A REPORT released by the World Bank uses an innovative new tool to map South Asian cities and their growth along economic and demographic lines.
Pakistan’s urbanisation is featured in the report, and since the country is dealing with large urban problems such as law and order in Karachi and mass transit in Punjab’s cities, the report deserves a close read.
The new tool they use is night lights data, which shows the extent of urban sprawl by examining the spread of city lights as seen from weather satellites that have been collecting this imagery since the early 1990s.
Know more: WB report highlights ‘messy, hidden’ urbanisation
Since the images are taken every night, then averaged out for the year to show the spread of luminosity associated with growing urban areas, the methodology actually takes into account power outages.

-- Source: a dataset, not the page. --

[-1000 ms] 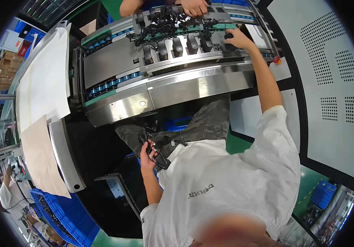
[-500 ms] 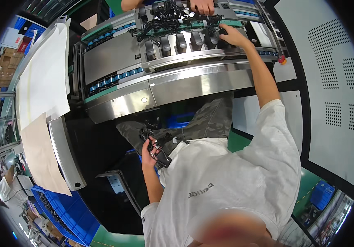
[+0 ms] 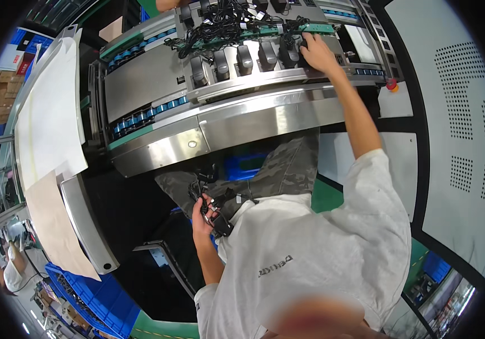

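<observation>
My left hand (image 3: 202,217) is closed round the bundled black cable of a power adapter (image 3: 222,227), low over my lap. The adapter's block hangs beside my palm. My right hand (image 3: 318,55) reaches to the right end of a row of black power adapters (image 3: 244,60) standing in a metal fixture (image 3: 208,94). Its thumb and fingers close on a dark adapter (image 3: 303,43) there, mostly hidden by the hand. Behind the row lies a heap of tangled black cables (image 3: 225,21) with white tags.
Blue rollers (image 3: 146,114) run along the conveyor, left of the fixture. A red knob (image 3: 391,84) sits at its right end. At lower left stands a blue crate (image 3: 87,296). Part of another person's hand (image 3: 167,4) shows at the top edge.
The other person's hand over the cables has gone out of view. My right hand stays at the row's right end, its fingers drawn closer together. My left hand keeps the cable bundle.
</observation>
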A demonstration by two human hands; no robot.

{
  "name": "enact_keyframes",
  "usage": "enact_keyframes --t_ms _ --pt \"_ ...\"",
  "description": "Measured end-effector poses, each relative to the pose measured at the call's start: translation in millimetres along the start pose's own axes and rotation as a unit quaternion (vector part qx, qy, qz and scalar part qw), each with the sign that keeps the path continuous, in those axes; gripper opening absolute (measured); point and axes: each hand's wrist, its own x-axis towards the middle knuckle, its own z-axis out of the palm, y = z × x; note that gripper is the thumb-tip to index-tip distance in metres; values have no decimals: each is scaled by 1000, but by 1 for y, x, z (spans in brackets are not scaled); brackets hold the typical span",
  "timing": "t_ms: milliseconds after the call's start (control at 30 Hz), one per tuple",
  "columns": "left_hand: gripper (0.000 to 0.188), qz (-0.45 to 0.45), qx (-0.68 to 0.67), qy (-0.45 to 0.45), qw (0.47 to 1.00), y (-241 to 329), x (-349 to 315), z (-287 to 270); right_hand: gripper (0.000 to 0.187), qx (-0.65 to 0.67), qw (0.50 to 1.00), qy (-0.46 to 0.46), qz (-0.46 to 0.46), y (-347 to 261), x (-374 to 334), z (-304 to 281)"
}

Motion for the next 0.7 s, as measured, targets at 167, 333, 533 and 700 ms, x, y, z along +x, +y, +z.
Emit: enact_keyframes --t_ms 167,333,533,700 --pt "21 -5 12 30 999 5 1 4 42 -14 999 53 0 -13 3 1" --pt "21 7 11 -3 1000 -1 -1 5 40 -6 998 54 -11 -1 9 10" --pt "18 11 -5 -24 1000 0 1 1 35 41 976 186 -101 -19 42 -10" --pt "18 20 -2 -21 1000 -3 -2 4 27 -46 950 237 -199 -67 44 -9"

The World Bank recently embraced the technique and produced the new report looking at urbanisation in South Asia, and the results are quite impressive.
Urbanisation in our region has progressed with staggering speed. The entire stretch of land between Delhi and Lahore, for instance, now appears as a single agglomeration when viewed from satellite night lights data, a virtually unbroken band of urban space.
This growing urbanisation holds much promise for the region, mainly in the “unintended benefits that firms and workers experience from one another as they cluster together”, say the authors of the report. But this potentially transformative opportunity presented by growing urbanisation is undermined by the poor quality of urban management as cities spill beyond their boundaries.
More than 130 million people in South Asia live in urban slums, the report reminds us, where life is hazardous and the quality of urban services like water, sewerage and waste, land titles, law and order and electricity are all dismal.
The failure to properly extend urban services to urban slum dwellers in some measure grows out of the inability of the state to even see these populations, as one important characteristic of South Asian urbanisation, according to the authors, is that it is “hidden and messy”.
It is hidden because many of the regions that are urban in all but name continue to be classified as rural, and messy because they have been left to their own devices as they grow without the guiding hand of city or state authorities.
Night lights data enables us to see this in Karachi and Lahore, as well as track the growth of these large urban informal settlements over the years.
Tapping the potential of our growing cities is a crucial growth opportunity, but to do so, we must first learn to see urbanisation as it has developed over the years, and then invest in the institutions required to nurture and build on urban spaces. Pakistan’s policymakers — federal and provincial — need to listen keenly to the message of this report.